Now, mainstream economics treats capital as a homogenous glob. For instance, both micro- and macroeconomists typically assume Output (Q) is a mathematical function of several factor inputs, e.g. Labor (L) and Capital (K) or

Q = f(L,K).

In this function, not only is output homogenous (whether we’re talking about ball-bearings produced by one firm or all the goods produced by all firms in an economy) but so are all labor inputs and all capital inputs used to produce them. In particular, any capital good can substitute perfectly for any other capital good in a firm or across all firms. A hammer can perfectly replace, say, a helicopter or even a harbor.

On the other hand, capital heterogeneity implies several things.

First, according to Mises, heterogeneity means that, “All capital goods have a more or less specific character.” A capital good can’t be used for just any purpose:  A hammer generally can’t be used as a harbor. Second, to make a capital good productive a person needs to combine it with other capital goods in ways that are complementary within her plan: Hammers and harbors could be used together to help repair a boat. And third, heterogeneity means that capital goods have no common unit of measurement, which poses a problem if you want to add up how much capital you have:  One tractor plus two computers plus three nails doesn’t give you “six units” of capital.

Isn’t “money capital” homogeneous? The monetary equivalent of one’s stock of capital, say $50,000, may be useful for accounting purposes, but that sum isn’t itself a combination of capital goods in a production process. If you want to buy $50,000 worth of capital you don’t go to the store and order “Six units of capital please!” Instead, you buy specific units of capital according to your business plan.

At first blush it might seem that labor is also heterogeneous. After all, you can’t substitute a chemical engineer for a pediatrician, can you? But in economics we differentiate between pure “labor” from the specific skills and know-how a person possesses. Take those away—what we call “human capital”—and then indeed one unit of labor could substitute for any other. The same goes for other inputs such as land. What prevents an input from substituting for another, other than distance in time and space, is precisely its capital character.

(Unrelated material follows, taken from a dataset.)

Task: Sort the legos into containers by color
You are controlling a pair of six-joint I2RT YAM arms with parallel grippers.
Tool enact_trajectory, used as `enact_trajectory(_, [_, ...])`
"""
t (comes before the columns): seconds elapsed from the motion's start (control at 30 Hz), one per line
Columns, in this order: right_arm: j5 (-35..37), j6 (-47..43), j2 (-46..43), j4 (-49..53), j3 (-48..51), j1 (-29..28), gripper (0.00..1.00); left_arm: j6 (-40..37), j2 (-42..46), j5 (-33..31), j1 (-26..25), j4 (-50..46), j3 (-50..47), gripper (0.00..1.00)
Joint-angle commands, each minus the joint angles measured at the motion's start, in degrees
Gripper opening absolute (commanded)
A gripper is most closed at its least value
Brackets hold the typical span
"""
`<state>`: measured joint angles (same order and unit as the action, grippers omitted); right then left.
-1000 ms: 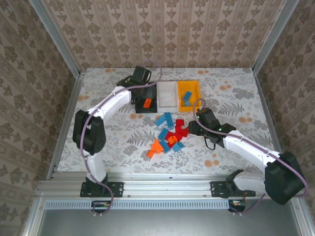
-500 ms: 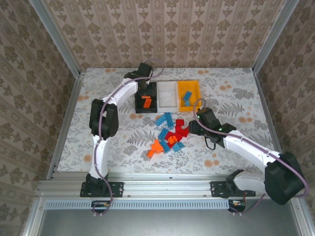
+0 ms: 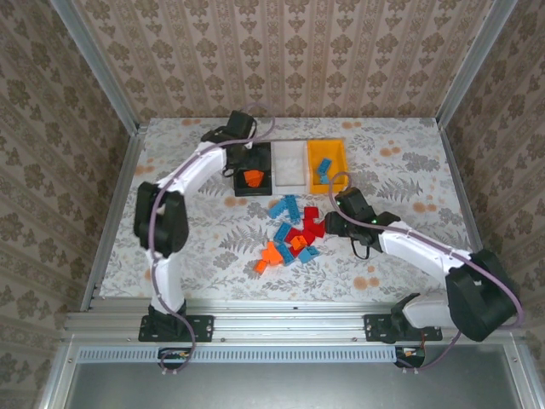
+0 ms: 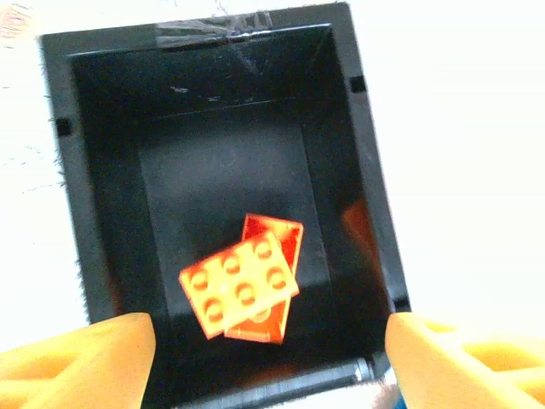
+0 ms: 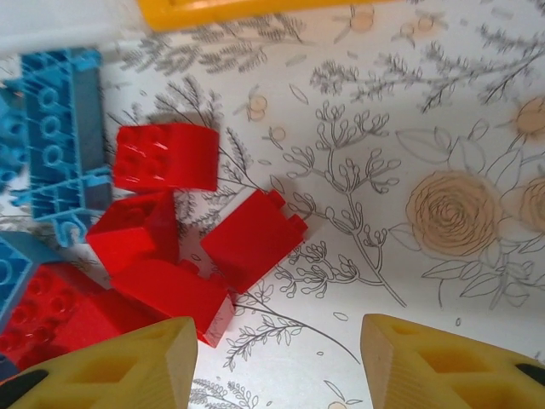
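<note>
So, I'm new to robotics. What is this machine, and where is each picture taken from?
A robot's left arm and right arm work at a flowered table. One picture looks down from above; two come from wrist cameras. A pile of coloured toy bricks lies mid-table. Behind it: a black bin, a white bin, a yellow bin with blue bricks. The left gripper hangs open over the black bin's two orange bricks; the right gripper is open beside red bricks. Nothing is held.
</note>
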<state>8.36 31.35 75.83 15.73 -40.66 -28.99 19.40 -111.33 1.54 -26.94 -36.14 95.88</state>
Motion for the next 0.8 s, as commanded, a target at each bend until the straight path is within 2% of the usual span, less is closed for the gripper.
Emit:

One more thing. We’re talking about the subjective not the objective properties of a capital good. That is, what makes an object a hammer and not something else is the use to which you put it. That means that physical heterogeneity is not the point, but rather heterogeneity in use. As Lachmann puts it, “Even in a building which consisted of stones completely alike these stones would have different functions.” Some stones serve as wall elements, others as foundation, etc. By the same token, physically dissimilar capital goods might be substitutes for each other. A chair might sometimes also make a good stepladder.

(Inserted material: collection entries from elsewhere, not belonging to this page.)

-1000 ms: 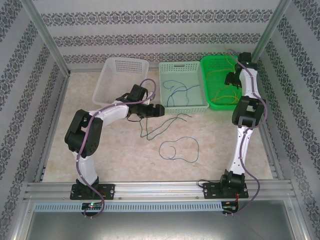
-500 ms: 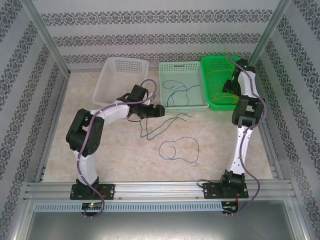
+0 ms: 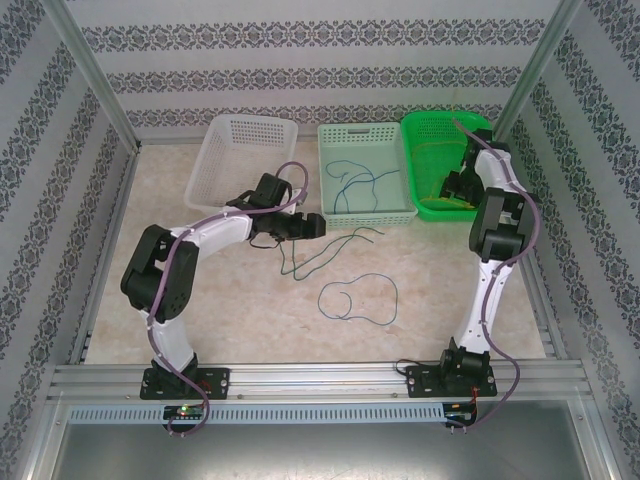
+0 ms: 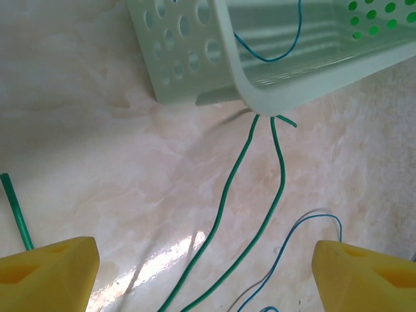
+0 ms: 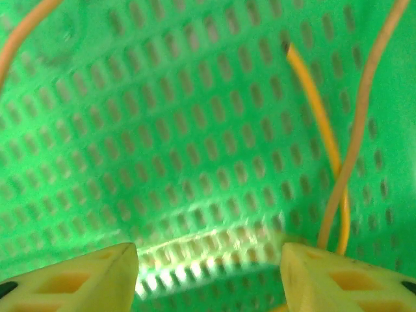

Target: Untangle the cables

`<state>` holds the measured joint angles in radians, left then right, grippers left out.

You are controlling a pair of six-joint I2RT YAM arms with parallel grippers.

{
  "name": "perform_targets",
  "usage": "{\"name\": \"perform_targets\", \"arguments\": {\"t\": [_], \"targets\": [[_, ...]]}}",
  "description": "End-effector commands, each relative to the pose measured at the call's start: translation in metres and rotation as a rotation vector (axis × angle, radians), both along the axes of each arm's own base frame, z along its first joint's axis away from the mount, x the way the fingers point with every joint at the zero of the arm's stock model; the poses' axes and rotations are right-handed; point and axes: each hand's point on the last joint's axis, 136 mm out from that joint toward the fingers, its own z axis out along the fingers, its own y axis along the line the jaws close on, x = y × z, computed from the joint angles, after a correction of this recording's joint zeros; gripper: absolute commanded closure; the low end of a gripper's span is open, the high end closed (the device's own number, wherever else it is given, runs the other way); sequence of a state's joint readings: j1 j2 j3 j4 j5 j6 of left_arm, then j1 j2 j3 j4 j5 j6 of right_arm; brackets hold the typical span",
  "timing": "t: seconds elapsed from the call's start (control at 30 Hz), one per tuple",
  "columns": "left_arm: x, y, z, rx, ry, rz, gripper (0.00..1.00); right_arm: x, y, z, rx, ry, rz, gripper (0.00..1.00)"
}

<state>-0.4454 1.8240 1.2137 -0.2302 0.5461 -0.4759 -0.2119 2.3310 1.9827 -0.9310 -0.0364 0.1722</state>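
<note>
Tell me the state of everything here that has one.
Left end effector: open, empty.
Right end effector: open, inside green basket.
White basket: empty.
Middle basket: holds blue cable.
Green basket: holds yellow cables.
Green cable: loose on table.
Looped blue cable: loose on table.

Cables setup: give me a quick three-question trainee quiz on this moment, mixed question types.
1. True or false: the left gripper is shut on the dark green cable.
2. Which cable lies in the pale middle basket? A yellow, B blue, C dark green.
3. Fill in: the right gripper reaches into the ____ basket.
Key: 1 false, its jaws stand wide open; 2 B, the blue cable; 3 the bright green basket.
</note>
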Motion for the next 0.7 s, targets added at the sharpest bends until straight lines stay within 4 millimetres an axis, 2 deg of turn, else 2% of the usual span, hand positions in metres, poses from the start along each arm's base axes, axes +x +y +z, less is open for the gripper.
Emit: {"name": "perform_targets", "arguments": {"t": [0.0,0.13,0.23,0.27,0.33,0.43,0.57,0.67], "targets": [[-0.001,-0.002,0.017,-0.008,-0.059,-0.017,0.14,0.017,0.029,0.076,-0.074,-0.193,0.104,0.3],[-0.007,0.0,0.018,0.006,-0.073,-0.036,0.14,0.013,0.048,0.137,-0.065,-0.336,0.125,0.25],[-0.012,0.0,0.015,0.025,-0.074,-0.053,0.14,-0.004,0.061,0.162,-0.035,-0.381,0.134,0.23],[-0.016,-0.001,0.013,0.028,-0.07,-0.065,0.14,-0.012,0.067,0.164,-0.018,-0.383,0.137,0.23],[-0.022,-0.004,0.009,0.038,-0.061,-0.091,0.14,-0.032,0.084,0.166,0.029,-0.382,0.154,0.23],[-0.041,-0.015,0.003,0.069,-0.058,-0.176,0.15,-0.073,0.115,0.153,0.104,-0.336,0.17,0.27],[-0.06,-0.023,-0.007,0.122,-0.056,-0.247,0.15,-0.138,0.154,0.118,0.2,-0.236,0.154,0.32],[-0.063,-0.024,-0.009,0.102,-0.052,-0.234,0.15,-0.18,0.165,0.097,0.163,-0.196,0.153,0.32]]}}
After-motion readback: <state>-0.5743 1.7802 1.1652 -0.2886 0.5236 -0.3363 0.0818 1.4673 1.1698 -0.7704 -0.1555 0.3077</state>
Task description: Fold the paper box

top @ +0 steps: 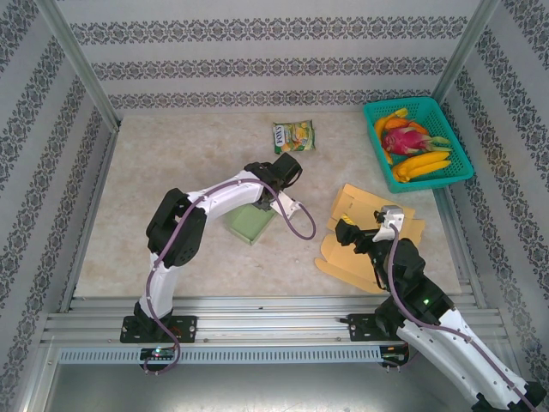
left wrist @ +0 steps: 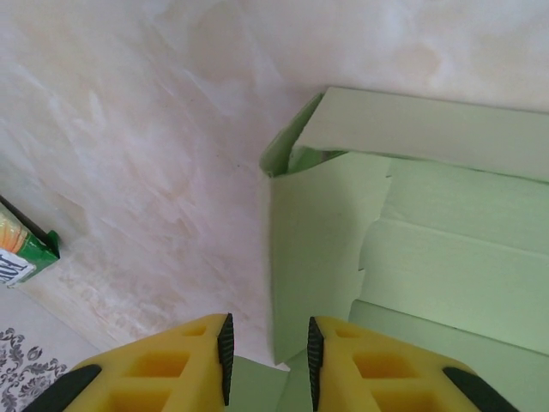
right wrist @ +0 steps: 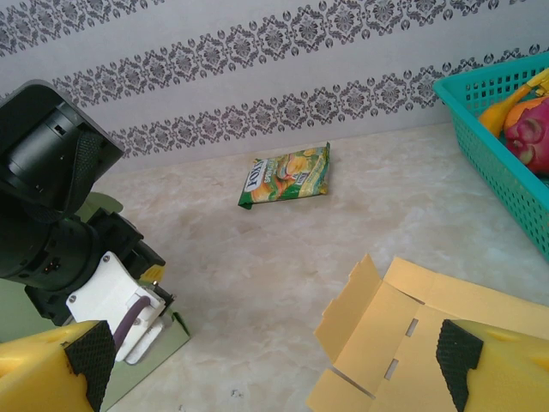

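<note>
Above the green box (left wrist: 326, 257), left gripper (left wrist: 268, 356) hangs ajar

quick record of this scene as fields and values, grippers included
left gripper: narrowly open, over the edge of the partly folded pale green paper box
right gripper: wide open, above the flat yellow cardboard box blank
held: nothing
far side: green snack packet, lying flat
far right corner: teal plastic basket holding fruit
</note>
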Controlling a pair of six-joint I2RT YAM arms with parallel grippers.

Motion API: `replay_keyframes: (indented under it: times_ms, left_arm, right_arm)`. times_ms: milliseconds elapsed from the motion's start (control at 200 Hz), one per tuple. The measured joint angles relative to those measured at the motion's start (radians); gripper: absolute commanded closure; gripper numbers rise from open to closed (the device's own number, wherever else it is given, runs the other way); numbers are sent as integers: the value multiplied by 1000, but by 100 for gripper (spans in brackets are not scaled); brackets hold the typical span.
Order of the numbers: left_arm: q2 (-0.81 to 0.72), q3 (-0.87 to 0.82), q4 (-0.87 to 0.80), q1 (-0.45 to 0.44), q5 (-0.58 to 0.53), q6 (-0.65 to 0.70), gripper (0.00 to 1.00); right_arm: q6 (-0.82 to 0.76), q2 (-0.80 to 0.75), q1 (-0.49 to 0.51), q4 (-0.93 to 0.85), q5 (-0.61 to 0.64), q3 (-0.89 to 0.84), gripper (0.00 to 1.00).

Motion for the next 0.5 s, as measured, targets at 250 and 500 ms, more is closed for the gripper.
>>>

But, again, what practical difference does it make whether we treat capital as heterogeneous or homogenous? Here, briefly, are a few consequences.

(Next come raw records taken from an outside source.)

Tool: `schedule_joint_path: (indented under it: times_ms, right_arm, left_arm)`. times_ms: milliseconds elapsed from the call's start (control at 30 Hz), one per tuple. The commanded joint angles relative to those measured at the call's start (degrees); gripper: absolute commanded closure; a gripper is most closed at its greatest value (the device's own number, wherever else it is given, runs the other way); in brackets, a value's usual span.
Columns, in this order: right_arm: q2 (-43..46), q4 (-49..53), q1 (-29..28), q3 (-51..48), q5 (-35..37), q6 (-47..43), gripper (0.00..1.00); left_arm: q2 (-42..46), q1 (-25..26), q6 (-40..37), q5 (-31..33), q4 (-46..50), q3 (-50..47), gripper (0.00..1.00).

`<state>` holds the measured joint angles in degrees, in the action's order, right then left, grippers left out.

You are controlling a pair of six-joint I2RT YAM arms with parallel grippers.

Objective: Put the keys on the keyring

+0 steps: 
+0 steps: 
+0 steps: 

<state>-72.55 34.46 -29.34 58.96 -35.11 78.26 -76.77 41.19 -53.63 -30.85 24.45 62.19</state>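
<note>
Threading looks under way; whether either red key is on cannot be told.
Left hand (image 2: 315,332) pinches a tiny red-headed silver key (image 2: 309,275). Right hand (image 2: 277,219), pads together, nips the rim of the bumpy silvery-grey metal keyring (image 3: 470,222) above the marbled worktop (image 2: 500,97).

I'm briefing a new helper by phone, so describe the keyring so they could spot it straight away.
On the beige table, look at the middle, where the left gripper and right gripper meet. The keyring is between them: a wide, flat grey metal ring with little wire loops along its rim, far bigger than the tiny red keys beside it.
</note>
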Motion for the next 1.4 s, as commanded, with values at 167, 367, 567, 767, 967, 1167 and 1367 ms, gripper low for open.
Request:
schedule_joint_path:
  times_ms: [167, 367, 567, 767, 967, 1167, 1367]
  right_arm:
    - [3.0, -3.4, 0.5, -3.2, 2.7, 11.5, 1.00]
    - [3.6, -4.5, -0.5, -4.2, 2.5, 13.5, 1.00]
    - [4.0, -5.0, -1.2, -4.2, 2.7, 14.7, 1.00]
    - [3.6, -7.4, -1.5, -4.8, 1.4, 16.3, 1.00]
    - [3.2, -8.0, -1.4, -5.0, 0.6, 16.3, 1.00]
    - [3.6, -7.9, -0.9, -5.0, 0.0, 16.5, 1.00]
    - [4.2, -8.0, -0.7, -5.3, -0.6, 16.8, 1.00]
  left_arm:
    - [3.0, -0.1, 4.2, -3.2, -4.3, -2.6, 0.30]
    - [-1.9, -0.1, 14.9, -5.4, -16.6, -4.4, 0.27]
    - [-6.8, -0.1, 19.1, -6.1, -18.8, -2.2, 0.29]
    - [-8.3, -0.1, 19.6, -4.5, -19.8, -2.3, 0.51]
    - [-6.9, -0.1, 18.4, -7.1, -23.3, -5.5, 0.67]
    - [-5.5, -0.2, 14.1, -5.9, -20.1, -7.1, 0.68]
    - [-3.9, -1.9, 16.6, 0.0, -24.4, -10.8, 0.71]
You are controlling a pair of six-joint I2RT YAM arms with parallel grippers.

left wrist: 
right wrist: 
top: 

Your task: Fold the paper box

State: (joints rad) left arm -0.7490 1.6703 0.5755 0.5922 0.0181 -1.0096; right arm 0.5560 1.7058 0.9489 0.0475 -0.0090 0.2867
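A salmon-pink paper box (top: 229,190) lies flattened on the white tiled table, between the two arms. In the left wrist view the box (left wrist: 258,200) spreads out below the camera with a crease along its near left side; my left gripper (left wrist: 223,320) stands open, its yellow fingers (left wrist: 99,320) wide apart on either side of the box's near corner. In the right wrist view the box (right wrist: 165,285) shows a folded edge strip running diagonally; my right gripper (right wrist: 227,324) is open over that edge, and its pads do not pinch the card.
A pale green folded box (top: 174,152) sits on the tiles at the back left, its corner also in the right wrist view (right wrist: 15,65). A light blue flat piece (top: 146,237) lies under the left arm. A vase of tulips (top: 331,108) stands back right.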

Investment Capital and Income Flows

 

When economists talk about “returns to capital” they often do so as if income “flows” automatically from an investment in capital goods. As Lachmann says:

In most of the theories currently in fashion economic progress is apparently regarded as the automatic outcome of capital investment, “autonomous” or otherwise. Perhaps we should not be surprised at this fact: mechanistic theories are bound to produce results that look automatic.

But if capital goods are heterogeneous, then whether or not you earn an income from them depends crucially on what kinds of capital goods you buy and exactly how you combine them, and in turn how that combination has to complement the combinations that others have put together. You build an office-cleaning business in the hopes that someone else has built an office to clean.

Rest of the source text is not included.